Aim of the exercise →
Lines from the one containing "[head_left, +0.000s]" through the end of the material are to be retyped exactly; do not copy pictures.

[Data excerpt]

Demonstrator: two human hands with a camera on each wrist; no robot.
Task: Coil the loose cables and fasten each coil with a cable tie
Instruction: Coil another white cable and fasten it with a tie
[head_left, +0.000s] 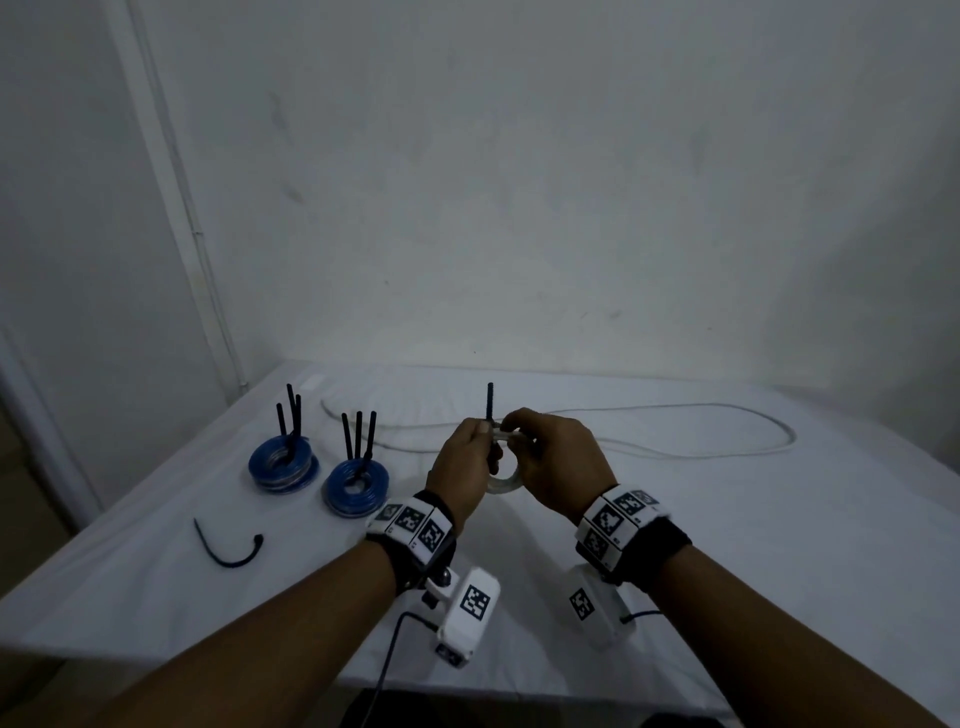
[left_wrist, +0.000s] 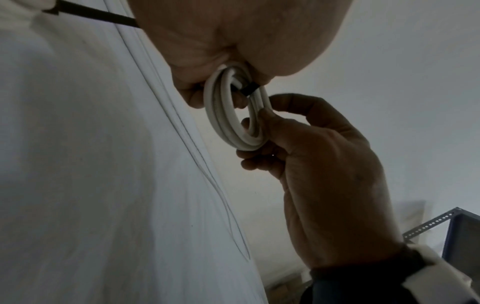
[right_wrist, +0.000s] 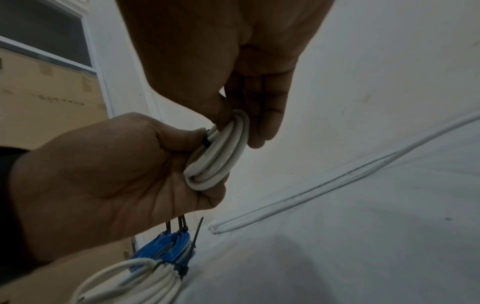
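- We see a small round coil of white cable (left_wrist: 233, 111), several loops thick, raised above the white-covered tabletop (head_left: 675, 519).
- A thin black cable tie (head_left: 490, 401) crosses its top.
- Our left hand (head_left: 465, 467) and right hand (head_left: 558, 462) each pinch the coil.

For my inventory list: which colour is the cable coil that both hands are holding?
White. The coil shows best in the left wrist view, with a black cable tie around it.

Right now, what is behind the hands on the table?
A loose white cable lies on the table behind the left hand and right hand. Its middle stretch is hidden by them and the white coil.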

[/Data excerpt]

Output for this task →
[head_left, +0.000s] 
[left_wrist, +0.000s] 
[right_wrist, +0.000s] 
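- We see a small round coil of white cable (left_wrist: 233, 111), several loops thick, raised above the white-covered tabletop (head_left: 675, 519).
- A thin black cable tie (head_left: 490, 401) crosses its top.
- Our left hand (head_left: 465, 467) and right hand (head_left: 558, 462) each pinch the coil.

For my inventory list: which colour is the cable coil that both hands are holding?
White. The coil shows best in the left wrist view, with a black cable tie around it.

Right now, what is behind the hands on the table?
A loose white cable lies on the table behind the left hand and right hand. Its middle stretch is hidden by them and the white coil.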

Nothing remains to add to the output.